Após mais de cinco anos de foguetório, eis que não há notícia sobre projetos de plantas de PE com engenharia aprovada, construção iniciada ou partida confirmada para 2023 nos EUA e Canadá, conforme levantamento liberado em outubro pela consultoria Polyolefins Consulting. Trocando em miúdos, aparenta ter chegado ao esgotamento os seguidos ciclos de expansão na capacidade norte-americana de PE (em especial PEBDL e PEAD), na garupa do acesso privilegiado à matéria-prima mais barata do planeta, o gás natural extraído do petróleo de jazidas do xisto e de baixas no Golfo dos EUA.

Entre os fatores que substituíram a ascensão pela queda, Paul Hodges, CEO da New Nomral Consulting, apontou por várias vezes a crença de produtores da nata mundial de PE de que o barril petróleo se eternizaria na faixa de US$ 100 e que a China cresceria para sempre dois dígitos anuais e jamais entraria em cogitação expandir sua petroquímica para aproveitar a festa.

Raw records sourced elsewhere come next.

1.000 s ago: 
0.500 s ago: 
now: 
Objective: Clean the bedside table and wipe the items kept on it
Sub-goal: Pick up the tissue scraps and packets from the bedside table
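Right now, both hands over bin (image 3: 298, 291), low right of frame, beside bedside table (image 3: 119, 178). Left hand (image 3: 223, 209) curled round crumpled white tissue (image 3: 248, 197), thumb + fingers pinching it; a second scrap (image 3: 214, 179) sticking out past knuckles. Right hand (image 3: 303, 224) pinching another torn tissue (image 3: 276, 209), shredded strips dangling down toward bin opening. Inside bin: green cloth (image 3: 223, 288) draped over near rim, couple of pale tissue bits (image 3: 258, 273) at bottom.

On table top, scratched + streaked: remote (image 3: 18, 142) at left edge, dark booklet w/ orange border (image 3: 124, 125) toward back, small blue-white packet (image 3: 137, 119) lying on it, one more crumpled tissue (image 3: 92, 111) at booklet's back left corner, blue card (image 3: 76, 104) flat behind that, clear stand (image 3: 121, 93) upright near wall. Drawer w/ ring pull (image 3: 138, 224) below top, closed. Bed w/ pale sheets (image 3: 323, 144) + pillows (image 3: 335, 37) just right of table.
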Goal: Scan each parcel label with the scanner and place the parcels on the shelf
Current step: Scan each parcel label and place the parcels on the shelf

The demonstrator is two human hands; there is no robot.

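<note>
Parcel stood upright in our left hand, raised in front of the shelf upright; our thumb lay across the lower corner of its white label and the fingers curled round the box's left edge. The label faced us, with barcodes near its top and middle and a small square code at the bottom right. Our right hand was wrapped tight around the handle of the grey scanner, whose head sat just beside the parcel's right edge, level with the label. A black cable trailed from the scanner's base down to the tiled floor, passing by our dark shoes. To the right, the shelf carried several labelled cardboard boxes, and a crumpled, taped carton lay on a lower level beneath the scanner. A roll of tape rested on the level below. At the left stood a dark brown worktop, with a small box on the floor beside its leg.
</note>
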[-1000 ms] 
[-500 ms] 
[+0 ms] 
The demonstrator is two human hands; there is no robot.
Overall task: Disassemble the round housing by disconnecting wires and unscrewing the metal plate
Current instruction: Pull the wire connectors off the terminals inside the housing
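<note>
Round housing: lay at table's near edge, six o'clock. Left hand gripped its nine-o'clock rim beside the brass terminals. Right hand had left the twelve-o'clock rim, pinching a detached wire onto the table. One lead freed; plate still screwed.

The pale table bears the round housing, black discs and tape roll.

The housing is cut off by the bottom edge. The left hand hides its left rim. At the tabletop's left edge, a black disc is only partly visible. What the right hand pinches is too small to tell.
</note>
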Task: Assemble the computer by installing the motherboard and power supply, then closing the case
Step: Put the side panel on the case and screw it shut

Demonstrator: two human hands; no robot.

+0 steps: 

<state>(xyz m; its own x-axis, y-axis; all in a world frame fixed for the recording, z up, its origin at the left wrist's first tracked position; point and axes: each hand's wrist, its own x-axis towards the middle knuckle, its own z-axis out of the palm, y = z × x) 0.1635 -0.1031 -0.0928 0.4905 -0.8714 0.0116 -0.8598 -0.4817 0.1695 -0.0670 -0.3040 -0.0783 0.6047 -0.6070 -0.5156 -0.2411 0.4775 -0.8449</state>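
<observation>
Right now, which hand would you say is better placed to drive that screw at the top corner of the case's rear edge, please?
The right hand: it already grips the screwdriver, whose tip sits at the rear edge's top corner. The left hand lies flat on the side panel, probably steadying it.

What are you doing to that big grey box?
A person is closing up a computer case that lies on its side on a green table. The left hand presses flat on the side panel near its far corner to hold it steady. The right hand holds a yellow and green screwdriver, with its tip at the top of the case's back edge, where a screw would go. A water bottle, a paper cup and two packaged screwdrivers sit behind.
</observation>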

Eis que vieram então a guerra comercial  contra os chineses deflagrada por Trump e piorada por Biden; a pandemia engessando o maior comprador de  resinas do planeta (China) e as cadeias de produção e distribuição mundiais e, por fim, a Europa com consumo e manufatura sufocados pela inflação, carência e hiper encarecimento de energia impostos por Putin.

Tudo isso desembocou no empacado mega excedente de PE a preços no piso; no mencionado fim  de linha paras ampliações da petroquímica norte-americana e, por fim, resultou na conjuntura conturbada pela partida demais unidades da resina na China em meio ao desaquecimento de sua economia.